Armor comes in three types: Light, medium, and heavy, giving a base AC of 12, 14, or 16, respectively.  Light armor includes light, non-metallic, and relatively flexible options such as leather and padded armor.  Medium armors are made of metal or other hard material, but in flexible forms such as mail, scale, brigandine, and such.  Heavy armors are made of large rigid plates of metal or some other hard material.  The exact type of armor a character gets in any of the three classes is determined by the player and GM, and has no further game mechanical effect. 

Shields increase AC by 1, as usual.  I'm considering making a shield a requirement to use the character's Combat Rating defensively, too.

Weapons come in broad categories: Axe, Blade, Bludgeon, and Stick, and further divided into light, medium, and heavy types.

Axes are chopping weapons which are good at breaking through armor, and so receive a +1 bonus to combat rolls.  Damage is 4/6/8 for light, medium, and heavy types, respectively.   Examples include the hand axe and tomahawk (light), battle axe (medium), and polearms* (heavy.)  All axes use the wielder's Might modifier.

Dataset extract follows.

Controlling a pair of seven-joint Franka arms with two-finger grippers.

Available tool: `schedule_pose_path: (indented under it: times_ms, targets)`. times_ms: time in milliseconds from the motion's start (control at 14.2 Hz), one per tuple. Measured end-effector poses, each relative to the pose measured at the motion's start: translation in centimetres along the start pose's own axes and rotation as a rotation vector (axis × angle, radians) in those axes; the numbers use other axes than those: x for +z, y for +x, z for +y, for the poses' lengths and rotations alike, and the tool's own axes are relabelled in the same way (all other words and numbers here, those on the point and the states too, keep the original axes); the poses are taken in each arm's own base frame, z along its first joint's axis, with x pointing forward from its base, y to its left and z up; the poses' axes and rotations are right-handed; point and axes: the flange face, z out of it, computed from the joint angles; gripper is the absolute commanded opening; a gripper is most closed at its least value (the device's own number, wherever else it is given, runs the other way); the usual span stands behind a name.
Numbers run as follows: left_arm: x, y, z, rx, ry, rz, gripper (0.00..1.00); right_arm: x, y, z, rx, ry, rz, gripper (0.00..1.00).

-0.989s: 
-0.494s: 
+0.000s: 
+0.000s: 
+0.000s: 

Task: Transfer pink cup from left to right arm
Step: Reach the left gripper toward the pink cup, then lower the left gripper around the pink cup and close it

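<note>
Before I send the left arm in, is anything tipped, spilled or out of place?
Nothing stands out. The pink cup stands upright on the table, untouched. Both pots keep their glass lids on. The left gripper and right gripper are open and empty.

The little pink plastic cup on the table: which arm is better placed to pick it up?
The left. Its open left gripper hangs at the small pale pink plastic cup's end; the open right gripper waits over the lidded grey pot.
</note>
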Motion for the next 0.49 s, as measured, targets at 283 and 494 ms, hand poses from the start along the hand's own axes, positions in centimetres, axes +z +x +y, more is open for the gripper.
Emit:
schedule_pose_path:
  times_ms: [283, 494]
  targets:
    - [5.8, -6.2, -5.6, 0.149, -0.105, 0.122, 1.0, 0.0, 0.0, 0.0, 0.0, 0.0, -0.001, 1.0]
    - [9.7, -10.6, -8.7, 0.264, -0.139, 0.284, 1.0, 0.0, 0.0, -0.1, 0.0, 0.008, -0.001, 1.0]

Blades are slashing and slicing weapons.  They are among the hardest to master, but have the highest damage potential at 6/8/10.  Examples include daggers and short swords (light), all of the various "normal" swords (medium), and great swords such as the bastard sword and two-handed sword (heavy.)  Light and medium blades use the wielder's Agility modifier.  Heavy blades use Might.

Bludgeons are blunt, smashing weapons.  They are the easiest weapons to wield, and also good at delivering impact damage through armor, and so receive +2 to combat rolls, but also have the lowest damage potential at 3/4/6.  Examples include the club/cudgel/shillelagh (light,) the mace and war hammer (medium), and the maul (heavy.)  All bludgeons use the wielder's Might modifier.

Stick weapons are long, slender weapons used mainly for thrusting maneuvers.  They gain a +2 bonus to Interpose actions.  Damage is 4/6/8.  Examples include the quarterstaff (light), the spear (medium), polearms* and lances (heavy.)  All stick weapons use the wielder's Agility modifier.

*Since polearms typically feature both heavy chopping blades and spear points or spikes, they may be used as either axes or stick weapons, whichever is most advantageous to the wielder.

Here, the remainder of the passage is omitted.